### [ABOUT THIS EXERCISE]
Leave the pictures out and quote every line from the start of the listing to the line with "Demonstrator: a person", inclusive.

### [RECORDED DATA]
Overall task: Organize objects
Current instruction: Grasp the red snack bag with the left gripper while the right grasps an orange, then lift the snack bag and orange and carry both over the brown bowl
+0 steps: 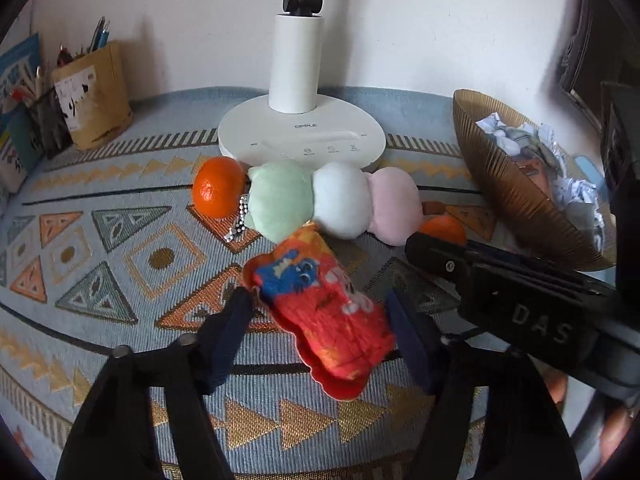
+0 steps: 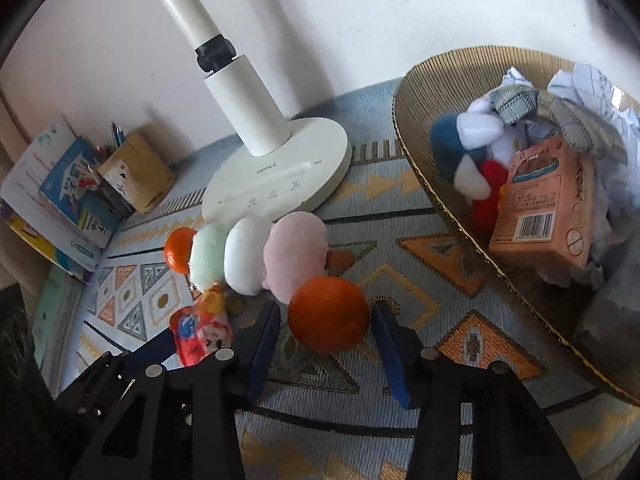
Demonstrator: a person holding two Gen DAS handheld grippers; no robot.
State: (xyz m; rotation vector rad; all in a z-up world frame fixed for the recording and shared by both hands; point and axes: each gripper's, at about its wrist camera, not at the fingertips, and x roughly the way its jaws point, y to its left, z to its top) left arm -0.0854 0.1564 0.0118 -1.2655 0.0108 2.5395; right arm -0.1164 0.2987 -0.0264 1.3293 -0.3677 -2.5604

### [TASK ANSWER]
Overall task: Organize objects
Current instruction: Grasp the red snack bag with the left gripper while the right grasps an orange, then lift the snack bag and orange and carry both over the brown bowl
+0 steps: 
+0 steps: 
Demonstrator: a person holding two Gen DAS handheld grippers; no robot.

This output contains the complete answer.